Nate Allen
Obviously, JD Notae hadn’t scored since he and his White teammates trailed the Red, 13-0 at 3:26 of Sunday’s first quarter of the Arkansas Razorbacks’ Red-White intrasquad basketball game at Barnhill Arena.
But with returning senior guard Notae scoring a game-high 22 points, the White finished with a flourish for a 74-63 victory before what actually appeared a larger than announced 4,813 that seemed to fill the arena where the Razorbacks used to play.
Coach Eric Musselman’s Razorbacks will be at their customary Walton Arena for next Sunday’s 2 p.m. exhibition game against East Central (Okla.) University.
Asked if he was surprised by the Red’s start and the White’s finish, Musselman replied, "We just talked about that.”
“You don't want to get off to a poor start like White did,” Musselman said. “On the flip side, they stuck with it. They understood that there was a lot of minutes to play. They started sharing the basketball a little better. It shows how quickly a game can have a 20-something point swing. It is what it is."
Stanley Umude, the graduate transfer forward via the University of South Dakota debuting with a 16 points/11 rebounds double-double in the 32-minute game divided into four 8-minute quarters, and Notae both were asked postgame about the divergent starts and finishes.
“I don’t know,” Umude, the game’s leading rebounder and Red assists leader with five replied. “Just a game of runs. We weren’t really playing too consistent. The Red team kind of started lagging there at the end of the first half. We’ve got to clean that up, but they (the White) played well. JD made some tough shots and Jax (Robinson, the transfer guard via Texas A&M scoring 14 for the White including 4 of 9 threes) got hot.”
Asked his version, Notae replied, “We knew we had the better shooting team, so we just had to get going a little bit. I feel like the Red came out and they executed their game plan a little bit. I feel like we came out a little sloppy, but we got it going.”
Jax Robinson, not to be confused with Arkansas returning sophomore KK Robinson who tallied six points and four assists for the Red, certainly helped the White, Notae said.
“Jax, he’s a good shooter,” Notae said. “So I’ll just be trying to find him and get him going early.”
Graduate transfer point guard Chris Lykes via the University of Miami also scored 14 for the White while returning sophomore center Jaylin Williams scored 12 for the White with a team-leading seven rebounds.

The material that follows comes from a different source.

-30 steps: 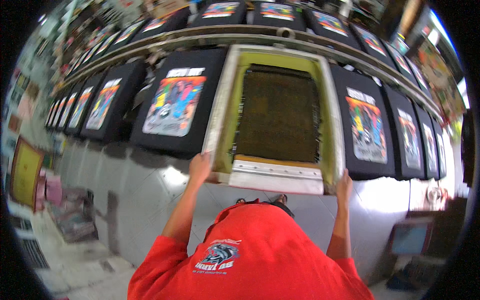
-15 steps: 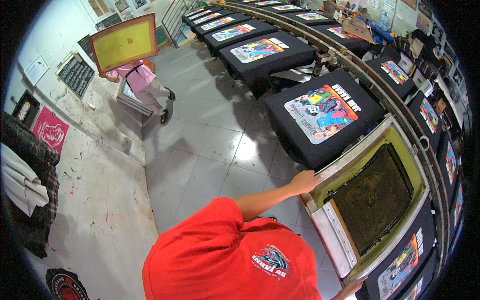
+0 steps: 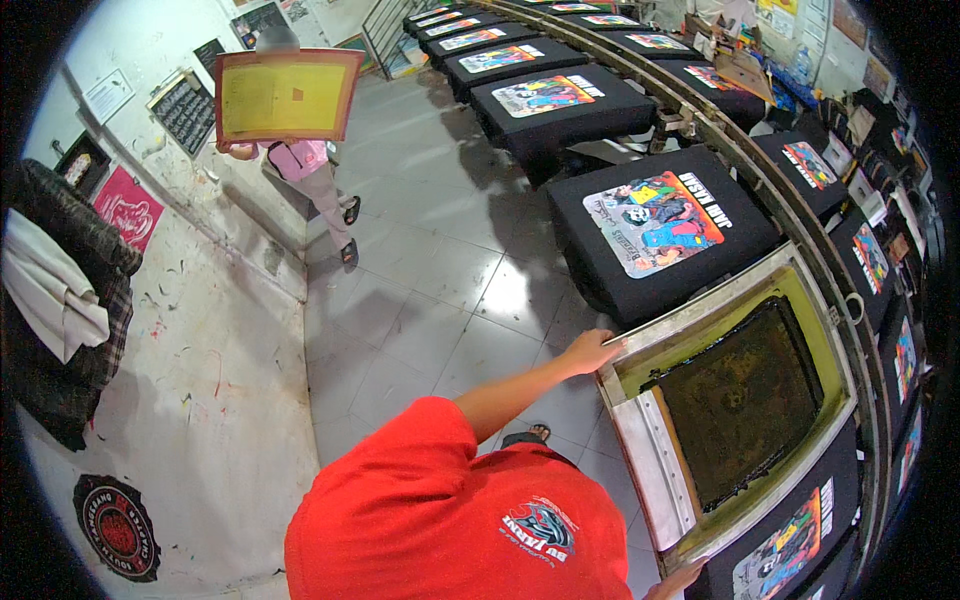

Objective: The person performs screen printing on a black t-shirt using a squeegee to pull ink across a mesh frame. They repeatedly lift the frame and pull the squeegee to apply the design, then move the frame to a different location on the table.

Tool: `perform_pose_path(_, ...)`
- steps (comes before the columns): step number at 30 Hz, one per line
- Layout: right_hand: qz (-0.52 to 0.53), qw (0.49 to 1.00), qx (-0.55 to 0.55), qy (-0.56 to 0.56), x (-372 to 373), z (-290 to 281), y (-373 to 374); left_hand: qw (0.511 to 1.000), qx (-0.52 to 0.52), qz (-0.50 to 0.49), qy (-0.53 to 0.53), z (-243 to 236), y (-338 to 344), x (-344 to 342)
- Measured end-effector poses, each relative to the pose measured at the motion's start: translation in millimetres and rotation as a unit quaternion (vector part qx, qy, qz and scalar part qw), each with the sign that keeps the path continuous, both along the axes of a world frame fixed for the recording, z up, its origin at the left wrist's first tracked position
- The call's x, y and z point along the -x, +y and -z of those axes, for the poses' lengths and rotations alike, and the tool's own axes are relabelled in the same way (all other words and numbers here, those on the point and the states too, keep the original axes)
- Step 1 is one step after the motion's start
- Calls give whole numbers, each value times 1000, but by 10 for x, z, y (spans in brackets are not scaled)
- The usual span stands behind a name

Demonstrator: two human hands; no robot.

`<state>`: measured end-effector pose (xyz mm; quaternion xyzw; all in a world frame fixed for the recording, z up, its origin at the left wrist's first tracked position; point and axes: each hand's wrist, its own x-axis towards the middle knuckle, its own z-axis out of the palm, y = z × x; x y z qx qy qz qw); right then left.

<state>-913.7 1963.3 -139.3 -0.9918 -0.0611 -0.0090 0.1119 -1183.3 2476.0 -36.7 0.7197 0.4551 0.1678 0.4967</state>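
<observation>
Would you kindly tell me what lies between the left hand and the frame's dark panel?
The head view shows the pale frame rim, then a yellow-green border.

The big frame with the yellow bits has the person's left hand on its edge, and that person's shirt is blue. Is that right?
Not quite: the shirt is red, as the head view shows. The frame does have the left hand on its edge.

A framed screen (image 3: pixel 740 405) and printed fabrics (image 3: pixel 655 225) mark a printing workshop.
</observation>
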Motion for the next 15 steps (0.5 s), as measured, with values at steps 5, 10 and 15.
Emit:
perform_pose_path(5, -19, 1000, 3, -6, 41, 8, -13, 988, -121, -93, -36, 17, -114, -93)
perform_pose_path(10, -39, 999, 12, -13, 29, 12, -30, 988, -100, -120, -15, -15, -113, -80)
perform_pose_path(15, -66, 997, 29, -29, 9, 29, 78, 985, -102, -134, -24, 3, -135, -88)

Umude’s 11 boards led all rebounders while returning sophomore guard Devo Davis of Jacksonville, playing all 32 minutes, also scored 16 points for the Red with via University of Pittsburgh graduate transfer guard Au’Diese Toney and returning junior center Connor Vanover each scoring 10 points for the Red.

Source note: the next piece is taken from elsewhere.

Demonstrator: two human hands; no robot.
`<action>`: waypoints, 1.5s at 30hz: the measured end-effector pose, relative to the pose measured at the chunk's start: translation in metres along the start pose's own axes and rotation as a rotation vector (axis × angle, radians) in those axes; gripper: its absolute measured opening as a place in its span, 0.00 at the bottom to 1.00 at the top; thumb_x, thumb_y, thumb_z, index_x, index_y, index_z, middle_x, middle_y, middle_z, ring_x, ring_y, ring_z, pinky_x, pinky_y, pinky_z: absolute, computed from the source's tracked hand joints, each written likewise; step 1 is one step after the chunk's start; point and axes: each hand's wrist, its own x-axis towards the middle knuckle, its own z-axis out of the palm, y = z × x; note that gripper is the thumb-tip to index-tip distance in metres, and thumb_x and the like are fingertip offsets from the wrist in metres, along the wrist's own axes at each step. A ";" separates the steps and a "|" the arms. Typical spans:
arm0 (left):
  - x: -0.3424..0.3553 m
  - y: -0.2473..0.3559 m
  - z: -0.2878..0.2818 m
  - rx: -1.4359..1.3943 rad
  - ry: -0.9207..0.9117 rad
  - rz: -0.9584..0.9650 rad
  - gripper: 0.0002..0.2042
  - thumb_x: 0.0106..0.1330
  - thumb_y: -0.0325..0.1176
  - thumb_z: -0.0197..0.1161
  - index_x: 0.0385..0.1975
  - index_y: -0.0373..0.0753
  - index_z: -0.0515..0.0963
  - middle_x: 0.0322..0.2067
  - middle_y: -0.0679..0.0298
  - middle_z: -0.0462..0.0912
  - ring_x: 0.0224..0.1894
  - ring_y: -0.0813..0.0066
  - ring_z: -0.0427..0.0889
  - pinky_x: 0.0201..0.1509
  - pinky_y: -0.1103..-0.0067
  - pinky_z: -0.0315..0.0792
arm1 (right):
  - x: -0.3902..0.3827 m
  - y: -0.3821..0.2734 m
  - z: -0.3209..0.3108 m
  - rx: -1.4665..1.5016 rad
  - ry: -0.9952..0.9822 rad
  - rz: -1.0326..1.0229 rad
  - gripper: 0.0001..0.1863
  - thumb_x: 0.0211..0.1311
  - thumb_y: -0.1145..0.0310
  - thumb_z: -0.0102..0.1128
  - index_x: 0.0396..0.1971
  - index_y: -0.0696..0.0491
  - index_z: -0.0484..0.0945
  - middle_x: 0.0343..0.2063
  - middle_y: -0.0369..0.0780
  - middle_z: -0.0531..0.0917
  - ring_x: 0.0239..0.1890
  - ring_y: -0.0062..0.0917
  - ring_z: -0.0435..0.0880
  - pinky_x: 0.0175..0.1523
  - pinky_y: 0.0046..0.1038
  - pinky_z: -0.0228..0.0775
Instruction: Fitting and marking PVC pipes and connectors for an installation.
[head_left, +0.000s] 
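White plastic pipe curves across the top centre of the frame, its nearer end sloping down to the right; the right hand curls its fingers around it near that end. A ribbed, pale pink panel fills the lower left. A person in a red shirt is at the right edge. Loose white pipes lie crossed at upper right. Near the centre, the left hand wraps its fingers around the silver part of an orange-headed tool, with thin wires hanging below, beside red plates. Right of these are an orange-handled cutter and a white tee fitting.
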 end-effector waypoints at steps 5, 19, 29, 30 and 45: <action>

Notae briefly seemed in Musselman’s doghouse, barked at and briefly benched for what the coach obviously deemed an ill-advised shot.
“Every team has its hurdles,” Musselman explained. “With this team it’s going to be the quality of what shot we take.”
Given Notae finished 4 of 12 on threes and 9 of 18 overall shooting plus a game-leading six assists and four steals, Musselman did more postgame praising than chiding.
“He scored the ball and he did have six assists,” Musselman said.
Musselman, Notae, and Umude all said how special it was playing the Red-White game at Barnhill from which all of Eddie Sutton’s great Razorbacks teams from 1974-1985 and the 1985-1993 Southwest Conference championships portion of the Nolan Richardson era ending in 2002 were played.
“It was exciting pulling up to the game and seeing two lines of people waiting to come into the game,” transfer Umude said. I’m not used to that. It felt good.”
Musselman said it was just what his newcomers needed.
"Number one, great turnout with the crowd,” Musselman said. “A lot of people were here early. It's really, really good for our team to be able to play in front of a crowd with referees. We needed it.”